Putting a vaccine mandate in place would be a huge leap forward in terms of returning to pre-covid life. Ms. Loftsrand shares her support for this idea, saying, “I think that that is the next step, and that is definitely something to look at during that next board meeting on the 14th. I think that is the next step because that’s what a lot of organizations and companies are doing around the country, so.. in order to come to school, you have to have all sorts of different vaccines and so it would not surprise me if at some point it becomes one of the mandatory vaccines, but, we don’t have to have a flu vaccine to come to school so I don’t know. But I do think that is the next step.”


The most important part of getting back to a more normal routine for school is the students and their willingness to abide by the Covid protocols. The more students that refuse to follow the rules, the slower our return to normalcy. Ms. Lofstrand backs this idea, hoping to enforce protocols to mitigate the spread of covid in our schools. 


“we’re doing the best we can. You know, we’re still telling kids, reminding them how to wear masks. We’ve had to follow up on discipline for students who just don’t want to wear masks. We’re not running one way hallways like when you guys came back last year, but the stairwells, we’re trying really hard to spread kids out by having them go different directions. Honestly, I don’t see that going away because those stairwells were just crazy packed before Covid, and now we have more kids in school. That’s something where we’ll just have to wait.. and see if that’s something we want to change.”

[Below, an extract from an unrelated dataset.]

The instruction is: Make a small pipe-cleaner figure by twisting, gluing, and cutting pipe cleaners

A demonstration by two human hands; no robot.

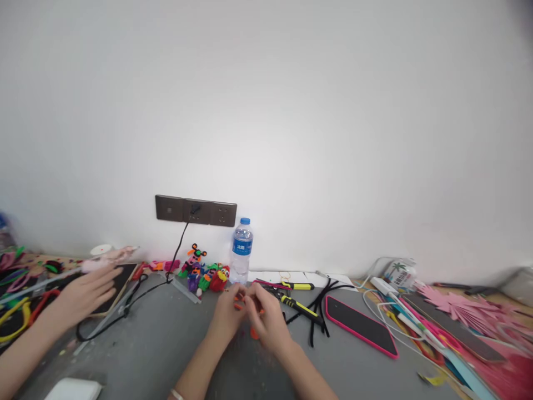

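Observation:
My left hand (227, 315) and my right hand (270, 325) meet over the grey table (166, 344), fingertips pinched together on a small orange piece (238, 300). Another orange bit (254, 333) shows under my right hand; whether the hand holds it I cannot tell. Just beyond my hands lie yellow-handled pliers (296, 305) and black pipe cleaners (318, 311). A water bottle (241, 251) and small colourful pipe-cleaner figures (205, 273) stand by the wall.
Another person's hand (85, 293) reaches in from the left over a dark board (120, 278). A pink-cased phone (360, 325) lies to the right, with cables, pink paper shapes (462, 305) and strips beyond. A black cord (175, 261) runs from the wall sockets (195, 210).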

Students can rest assured that Decatur is doing their best to keep them safe. The principles of each CSD school work closely together to make sure there is consistency between every school regarding Covid protocols. Ms. Lofstrand shared her struggle with accommodating each and every student.


“We’re having to balance having a full year of learning for our students in person. That does lend some challenges, maybe we can do 3 feet, but maybe not 6 feet in classrooms, and I think that that part is hard, and that is why having the mask mandate is so important because that is the number one mitigation strategy that we’re using. If you look at the Covid cases in Decatur compared to other schools in Metro Atlanta, you can tell masks work.”


As much as protocols do for us. Understanding that students and staff can struggle with mental health is monumental to creating a healthy environment at DHS. 


“Well, I’m cognizant that we’re trying to do school as usual, while we still have a lot of pandemic anxiety that we’re living with. So really using advisement, and the student center we have here as supports because we want to make sure that our students are having the time to reflect on what we’ve just been through and what we have yet to go through.”